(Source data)
----------------------------------------

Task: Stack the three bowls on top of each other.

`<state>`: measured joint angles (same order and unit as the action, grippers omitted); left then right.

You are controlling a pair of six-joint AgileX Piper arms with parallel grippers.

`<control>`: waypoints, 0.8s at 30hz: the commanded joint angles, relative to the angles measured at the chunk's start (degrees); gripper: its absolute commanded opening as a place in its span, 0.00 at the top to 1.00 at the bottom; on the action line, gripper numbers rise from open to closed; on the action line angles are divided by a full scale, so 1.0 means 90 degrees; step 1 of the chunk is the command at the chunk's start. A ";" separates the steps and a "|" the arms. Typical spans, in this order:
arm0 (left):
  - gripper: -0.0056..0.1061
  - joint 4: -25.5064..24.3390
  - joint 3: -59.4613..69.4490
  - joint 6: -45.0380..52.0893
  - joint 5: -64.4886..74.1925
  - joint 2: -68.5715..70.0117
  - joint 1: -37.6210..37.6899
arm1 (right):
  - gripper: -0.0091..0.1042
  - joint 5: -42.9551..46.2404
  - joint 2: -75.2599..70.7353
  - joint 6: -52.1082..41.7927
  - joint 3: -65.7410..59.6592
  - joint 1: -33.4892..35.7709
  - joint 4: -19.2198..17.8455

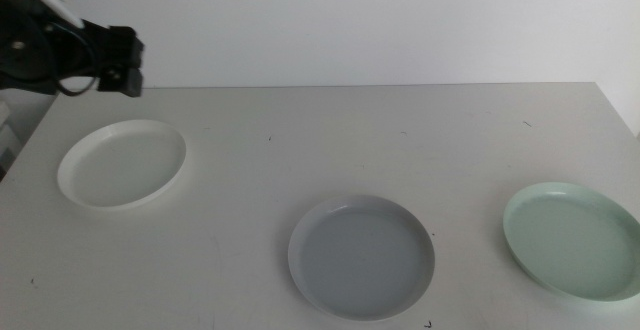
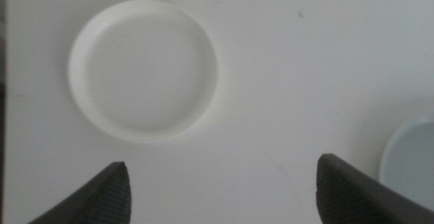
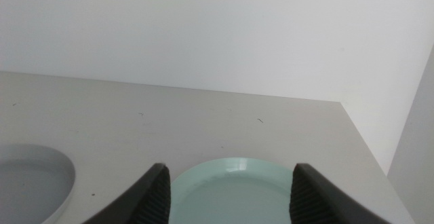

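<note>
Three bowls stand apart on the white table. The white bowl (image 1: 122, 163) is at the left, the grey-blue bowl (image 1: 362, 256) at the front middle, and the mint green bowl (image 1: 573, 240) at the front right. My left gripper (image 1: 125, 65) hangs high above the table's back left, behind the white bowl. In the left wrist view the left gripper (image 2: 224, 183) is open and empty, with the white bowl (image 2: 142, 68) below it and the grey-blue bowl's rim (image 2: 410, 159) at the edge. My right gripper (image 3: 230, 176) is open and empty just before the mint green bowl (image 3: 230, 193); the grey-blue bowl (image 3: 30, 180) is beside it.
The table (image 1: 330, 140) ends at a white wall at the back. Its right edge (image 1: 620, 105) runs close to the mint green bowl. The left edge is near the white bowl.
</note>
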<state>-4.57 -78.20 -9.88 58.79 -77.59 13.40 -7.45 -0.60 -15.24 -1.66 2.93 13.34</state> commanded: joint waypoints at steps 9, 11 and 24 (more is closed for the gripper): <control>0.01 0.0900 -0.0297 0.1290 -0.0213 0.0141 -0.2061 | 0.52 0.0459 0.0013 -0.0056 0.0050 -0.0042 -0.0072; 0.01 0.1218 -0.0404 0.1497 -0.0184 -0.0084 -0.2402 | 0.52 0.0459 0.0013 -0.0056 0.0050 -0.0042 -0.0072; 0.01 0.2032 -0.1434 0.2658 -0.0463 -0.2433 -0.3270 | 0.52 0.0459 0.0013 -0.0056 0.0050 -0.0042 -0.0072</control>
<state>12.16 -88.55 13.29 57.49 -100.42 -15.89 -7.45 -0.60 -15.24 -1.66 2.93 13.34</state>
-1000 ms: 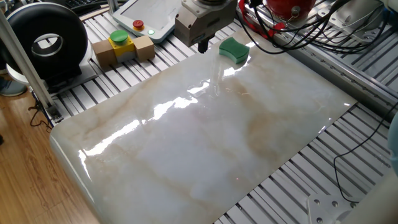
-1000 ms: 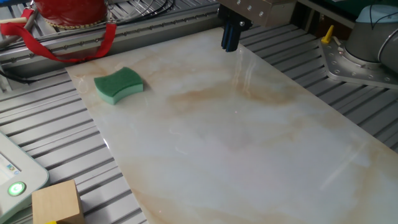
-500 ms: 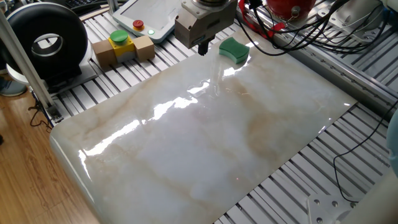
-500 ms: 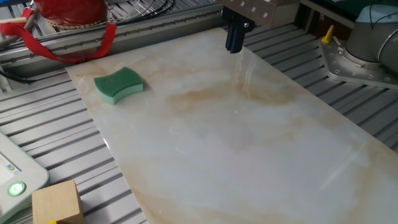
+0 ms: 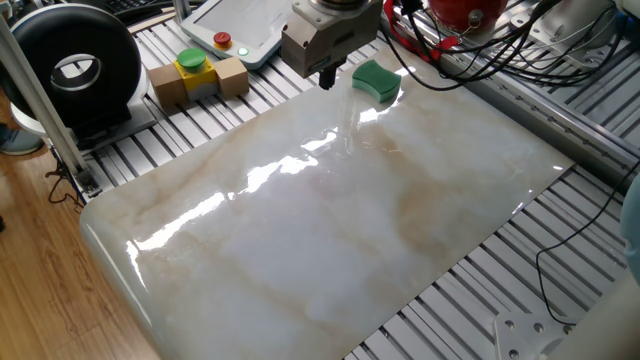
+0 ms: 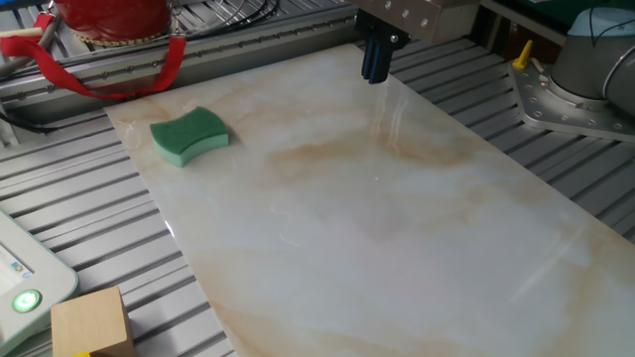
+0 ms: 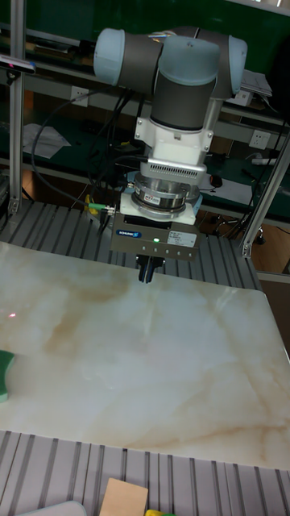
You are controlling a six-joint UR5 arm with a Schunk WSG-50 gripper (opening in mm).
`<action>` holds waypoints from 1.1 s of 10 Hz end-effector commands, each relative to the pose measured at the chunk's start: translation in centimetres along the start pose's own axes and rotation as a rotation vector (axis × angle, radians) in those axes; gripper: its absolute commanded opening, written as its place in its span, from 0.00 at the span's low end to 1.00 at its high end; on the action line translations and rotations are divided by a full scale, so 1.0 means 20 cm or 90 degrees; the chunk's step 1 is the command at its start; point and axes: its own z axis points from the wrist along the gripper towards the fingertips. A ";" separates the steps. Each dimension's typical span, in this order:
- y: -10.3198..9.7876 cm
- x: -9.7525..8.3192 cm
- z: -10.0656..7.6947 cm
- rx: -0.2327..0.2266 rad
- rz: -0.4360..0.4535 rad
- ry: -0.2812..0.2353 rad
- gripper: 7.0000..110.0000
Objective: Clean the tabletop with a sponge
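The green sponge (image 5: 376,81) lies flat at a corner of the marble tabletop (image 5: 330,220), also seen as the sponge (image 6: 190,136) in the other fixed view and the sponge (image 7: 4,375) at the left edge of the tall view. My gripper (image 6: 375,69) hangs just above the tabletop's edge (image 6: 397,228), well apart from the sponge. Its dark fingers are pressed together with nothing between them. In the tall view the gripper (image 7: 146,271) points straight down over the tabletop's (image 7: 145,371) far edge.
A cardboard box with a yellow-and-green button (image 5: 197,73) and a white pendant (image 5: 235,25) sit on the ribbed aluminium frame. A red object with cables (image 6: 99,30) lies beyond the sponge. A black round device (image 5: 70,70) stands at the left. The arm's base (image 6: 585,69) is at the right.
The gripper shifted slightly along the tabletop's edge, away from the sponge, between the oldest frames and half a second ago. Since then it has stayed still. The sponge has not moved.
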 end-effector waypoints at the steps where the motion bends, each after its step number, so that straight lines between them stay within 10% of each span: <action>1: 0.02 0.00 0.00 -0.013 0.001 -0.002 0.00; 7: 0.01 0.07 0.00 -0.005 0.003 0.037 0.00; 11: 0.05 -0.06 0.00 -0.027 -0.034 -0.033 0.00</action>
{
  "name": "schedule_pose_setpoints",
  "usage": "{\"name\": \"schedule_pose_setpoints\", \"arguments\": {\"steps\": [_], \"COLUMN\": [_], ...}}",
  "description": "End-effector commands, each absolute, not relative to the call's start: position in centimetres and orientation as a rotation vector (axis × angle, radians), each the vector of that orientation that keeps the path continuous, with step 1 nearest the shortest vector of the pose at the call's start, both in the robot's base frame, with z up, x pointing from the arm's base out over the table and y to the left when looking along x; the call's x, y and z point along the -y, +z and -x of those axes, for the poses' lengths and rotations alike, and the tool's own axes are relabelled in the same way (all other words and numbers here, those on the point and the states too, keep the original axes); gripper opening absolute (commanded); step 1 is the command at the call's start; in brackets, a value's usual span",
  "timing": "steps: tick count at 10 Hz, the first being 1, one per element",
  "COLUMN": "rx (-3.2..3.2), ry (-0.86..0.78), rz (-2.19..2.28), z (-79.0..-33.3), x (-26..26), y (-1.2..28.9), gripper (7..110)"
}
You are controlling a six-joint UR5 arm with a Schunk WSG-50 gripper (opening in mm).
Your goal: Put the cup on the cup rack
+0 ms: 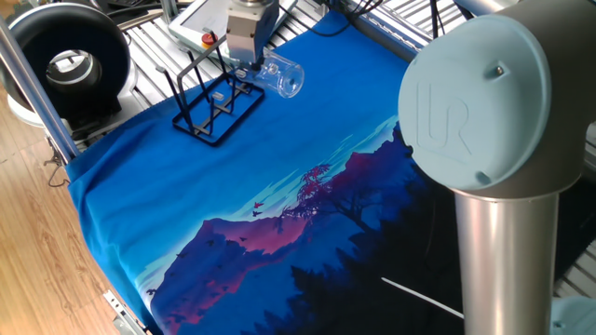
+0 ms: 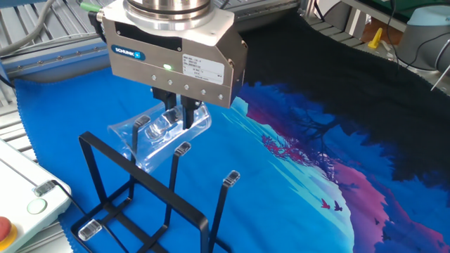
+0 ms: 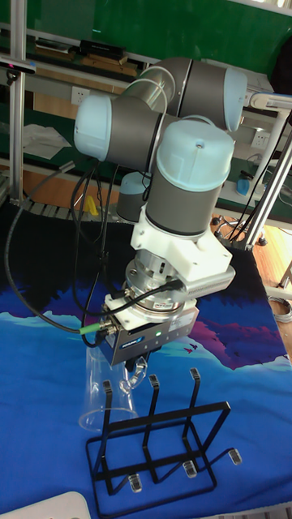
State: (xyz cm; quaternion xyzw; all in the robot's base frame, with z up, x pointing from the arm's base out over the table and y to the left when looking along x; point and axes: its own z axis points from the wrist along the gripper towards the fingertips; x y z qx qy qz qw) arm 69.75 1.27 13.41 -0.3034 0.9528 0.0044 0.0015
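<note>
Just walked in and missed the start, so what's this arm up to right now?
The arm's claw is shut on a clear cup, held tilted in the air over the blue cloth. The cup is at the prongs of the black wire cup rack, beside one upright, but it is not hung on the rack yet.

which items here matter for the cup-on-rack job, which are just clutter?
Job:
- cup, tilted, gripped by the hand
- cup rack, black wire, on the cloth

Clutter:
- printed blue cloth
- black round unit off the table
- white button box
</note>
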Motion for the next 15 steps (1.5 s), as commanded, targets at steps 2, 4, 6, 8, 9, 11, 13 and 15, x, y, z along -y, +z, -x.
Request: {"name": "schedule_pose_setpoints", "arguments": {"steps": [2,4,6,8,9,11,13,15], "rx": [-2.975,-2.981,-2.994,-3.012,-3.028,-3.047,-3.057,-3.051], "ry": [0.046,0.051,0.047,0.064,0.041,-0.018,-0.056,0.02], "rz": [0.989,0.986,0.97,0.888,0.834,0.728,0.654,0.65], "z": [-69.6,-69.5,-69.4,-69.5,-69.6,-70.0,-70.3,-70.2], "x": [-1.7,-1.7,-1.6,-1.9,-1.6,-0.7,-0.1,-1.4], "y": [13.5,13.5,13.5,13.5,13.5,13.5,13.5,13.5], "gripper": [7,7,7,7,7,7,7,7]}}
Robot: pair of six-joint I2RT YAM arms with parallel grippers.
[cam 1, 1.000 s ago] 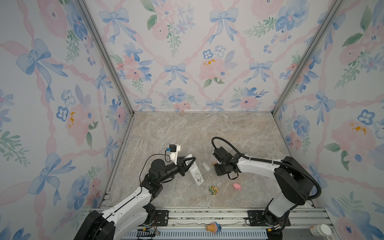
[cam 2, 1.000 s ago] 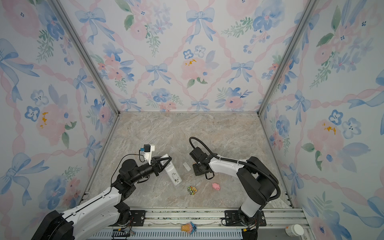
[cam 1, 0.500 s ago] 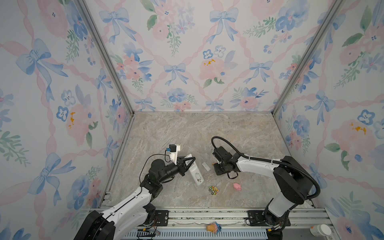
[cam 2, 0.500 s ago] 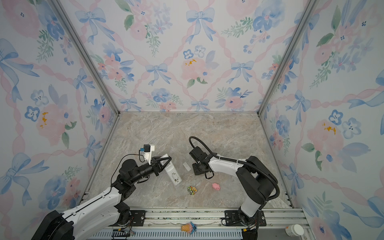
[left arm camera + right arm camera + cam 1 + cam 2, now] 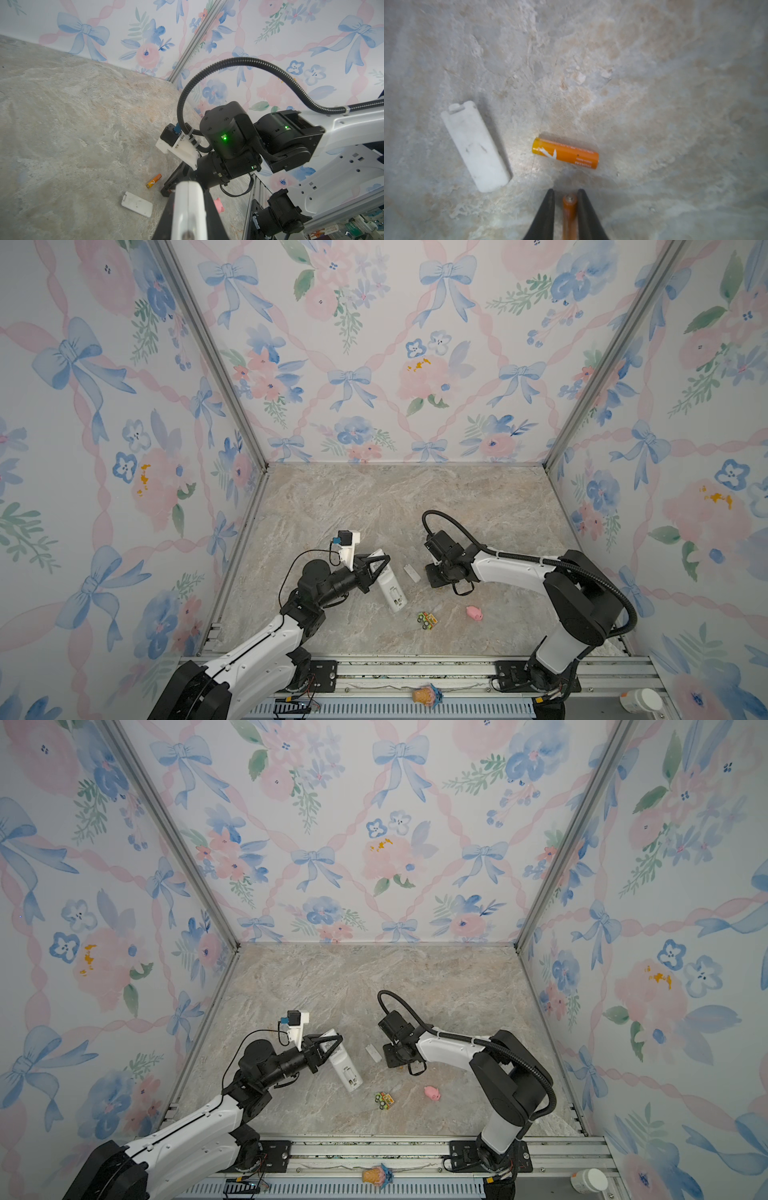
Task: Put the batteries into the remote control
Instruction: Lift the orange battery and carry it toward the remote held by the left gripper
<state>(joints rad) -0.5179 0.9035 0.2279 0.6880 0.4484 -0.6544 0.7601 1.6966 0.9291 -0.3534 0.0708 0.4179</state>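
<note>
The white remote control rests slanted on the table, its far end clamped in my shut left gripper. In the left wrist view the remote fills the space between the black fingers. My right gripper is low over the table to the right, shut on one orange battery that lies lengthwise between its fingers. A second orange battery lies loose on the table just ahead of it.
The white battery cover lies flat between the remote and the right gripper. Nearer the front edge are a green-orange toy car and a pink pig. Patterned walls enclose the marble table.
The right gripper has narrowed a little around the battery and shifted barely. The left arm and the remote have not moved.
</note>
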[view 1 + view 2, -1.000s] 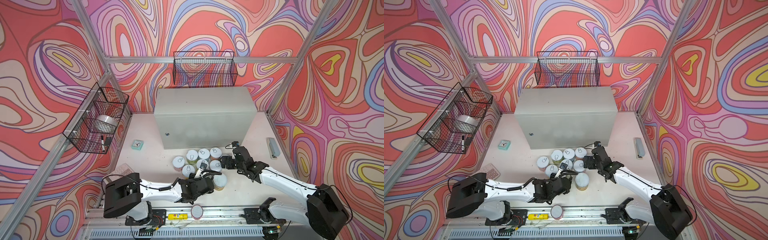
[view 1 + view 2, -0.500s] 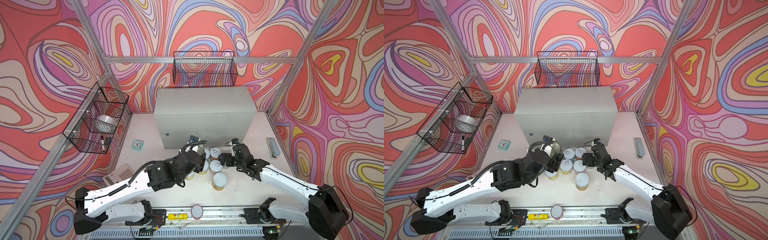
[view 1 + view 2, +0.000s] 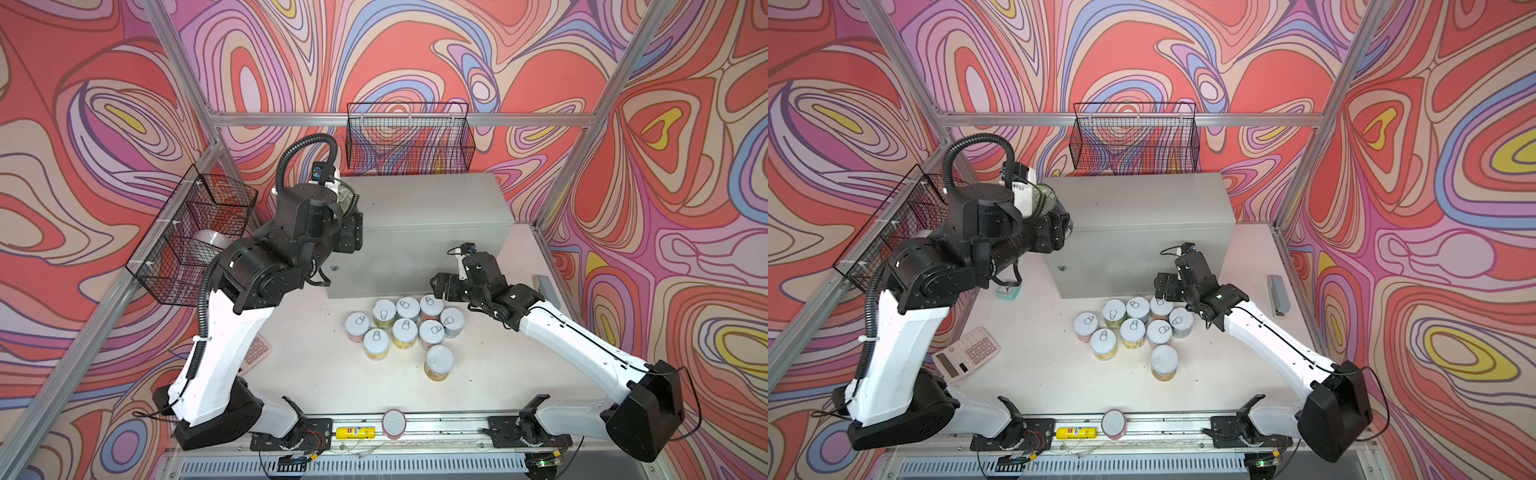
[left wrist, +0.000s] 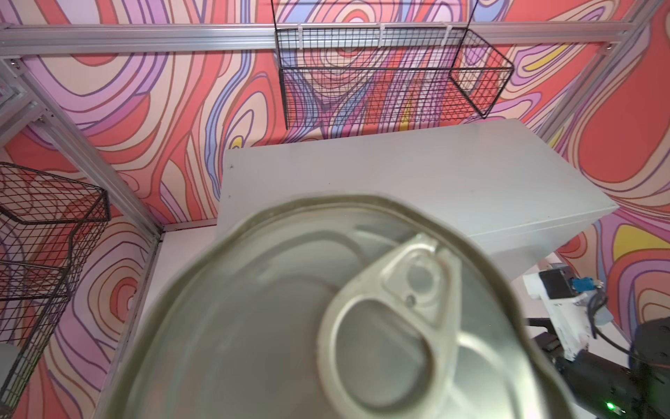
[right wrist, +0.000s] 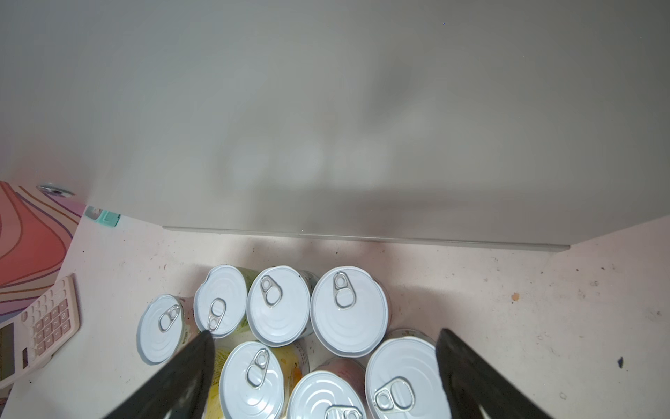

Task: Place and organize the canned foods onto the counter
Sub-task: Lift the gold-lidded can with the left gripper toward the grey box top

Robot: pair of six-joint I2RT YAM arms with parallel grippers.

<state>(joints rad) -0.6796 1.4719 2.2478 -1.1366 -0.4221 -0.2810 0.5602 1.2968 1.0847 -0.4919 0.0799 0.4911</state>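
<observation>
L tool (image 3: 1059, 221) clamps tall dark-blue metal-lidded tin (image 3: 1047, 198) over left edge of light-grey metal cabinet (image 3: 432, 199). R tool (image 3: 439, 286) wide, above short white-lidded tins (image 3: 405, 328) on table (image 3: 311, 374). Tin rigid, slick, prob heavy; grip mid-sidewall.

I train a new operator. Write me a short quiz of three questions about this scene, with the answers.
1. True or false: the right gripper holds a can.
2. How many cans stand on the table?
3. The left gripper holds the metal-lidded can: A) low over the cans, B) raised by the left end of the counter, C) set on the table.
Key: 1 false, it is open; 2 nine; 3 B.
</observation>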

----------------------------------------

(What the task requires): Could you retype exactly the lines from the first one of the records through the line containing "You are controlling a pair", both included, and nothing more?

(Response below):
Task: Stack the three bowls on top of each other.

`<state>`: measured joint angles (same order and unit as the action, grippers omitted); left then right.

You are controlling a pair of six-joint AgileX Piper arms with parallel grippers.

This exercise has nothing further to it.